Exercise instructions:
Filter the material below down to the lines containing the word "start".

Data extract:

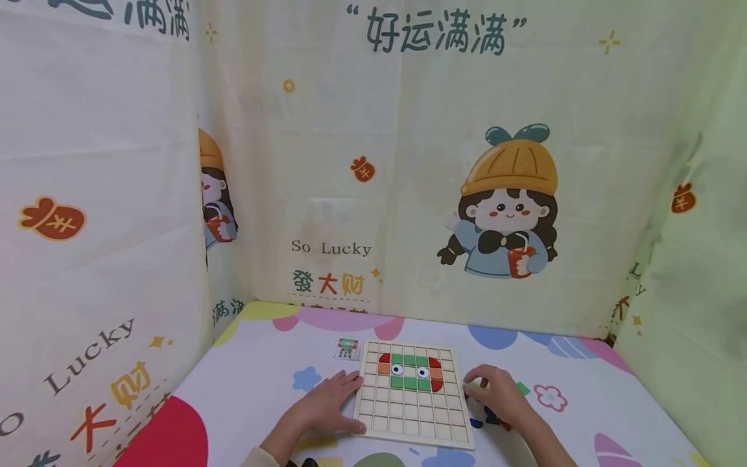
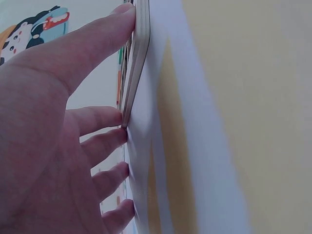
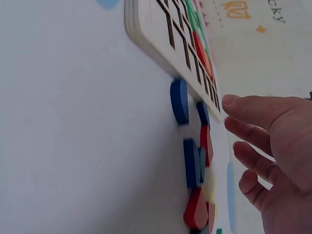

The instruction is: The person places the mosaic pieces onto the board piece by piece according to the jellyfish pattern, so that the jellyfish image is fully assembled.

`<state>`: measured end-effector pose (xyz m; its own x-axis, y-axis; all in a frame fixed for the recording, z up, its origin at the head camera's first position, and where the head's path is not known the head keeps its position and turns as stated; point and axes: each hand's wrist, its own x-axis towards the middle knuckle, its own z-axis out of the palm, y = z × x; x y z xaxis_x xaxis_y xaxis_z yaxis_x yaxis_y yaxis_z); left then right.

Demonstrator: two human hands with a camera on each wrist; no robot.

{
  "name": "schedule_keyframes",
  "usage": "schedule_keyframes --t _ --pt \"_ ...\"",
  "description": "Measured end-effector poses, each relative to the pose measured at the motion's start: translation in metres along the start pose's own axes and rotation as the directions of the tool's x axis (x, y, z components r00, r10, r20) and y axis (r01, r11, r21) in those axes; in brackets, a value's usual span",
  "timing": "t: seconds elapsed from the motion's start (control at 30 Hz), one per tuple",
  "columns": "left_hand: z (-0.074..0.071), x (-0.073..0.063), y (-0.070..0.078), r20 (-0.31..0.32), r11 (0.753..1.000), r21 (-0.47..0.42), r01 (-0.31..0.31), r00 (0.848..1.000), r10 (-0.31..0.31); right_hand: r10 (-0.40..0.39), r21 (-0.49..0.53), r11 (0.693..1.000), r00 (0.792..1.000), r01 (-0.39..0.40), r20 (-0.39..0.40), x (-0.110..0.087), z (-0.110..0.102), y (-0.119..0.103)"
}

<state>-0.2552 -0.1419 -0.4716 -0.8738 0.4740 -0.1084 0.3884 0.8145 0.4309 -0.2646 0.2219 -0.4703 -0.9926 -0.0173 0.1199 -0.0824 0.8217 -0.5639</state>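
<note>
A square wooden grid board (image 1: 404, 410) lies on the table. Its upper cells hold green tiles (image 1: 410, 383), red rounded tiles (image 1: 436, 385), orange tiles and two white eye tiles (image 1: 423, 372). My left hand (image 1: 328, 403) rests at the board's left side, its thumb on the near left corner and its fingers spread along the edge. Beyond the right edge, my right hand (image 1: 500, 391) hovers with loosely bent fingers and nothing visible between them. Beside and partly beneath it lie loose pieces, among them a blue piece (image 3: 179, 102) and a red piece (image 3: 196, 209).
A small pattern card (image 1: 346, 347) with a figure on a grid lies past the board's far left corner. A green piece (image 1: 522, 388) shows just right of my right hand. Printed cloth walls (image 1: 420, 194) enclose the table at the back and sides.
</note>
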Motion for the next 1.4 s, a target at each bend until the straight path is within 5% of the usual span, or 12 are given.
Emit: schedule_keyframes --t 0.4,1.4 --pt "-0.001 0.001 -0.001 0.014 1.000 -0.009 -0.002 1.000 0.002 0.087 0.003 0.996 0.996 -0.087 0.021 -0.009 -0.009 0.023" --pt "0.000 0.000 -0.002 0.000 1.000 0.010 -0.003 1.000 0.003 0.051 -0.043 0.998 0.997 -0.048 0.066 -0.003 -0.007 0.019"
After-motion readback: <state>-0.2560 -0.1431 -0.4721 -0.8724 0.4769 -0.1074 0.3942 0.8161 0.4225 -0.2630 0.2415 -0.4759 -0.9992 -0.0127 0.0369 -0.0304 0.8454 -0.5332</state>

Response to this exercise:
  "description": "Measured end-effector poses, each relative to the pose measured at the motion's start: translation in metres along the start pose's own axes and rotation as the directions of the tool's x axis (x, y, z components r00, r10, r20) and y axis (r01, r11, r21) in those axes; in brackets, a value's usual span",
  "timing": "t: seconds elapsed from the motion's start (control at 30 Hz), one per tuple",

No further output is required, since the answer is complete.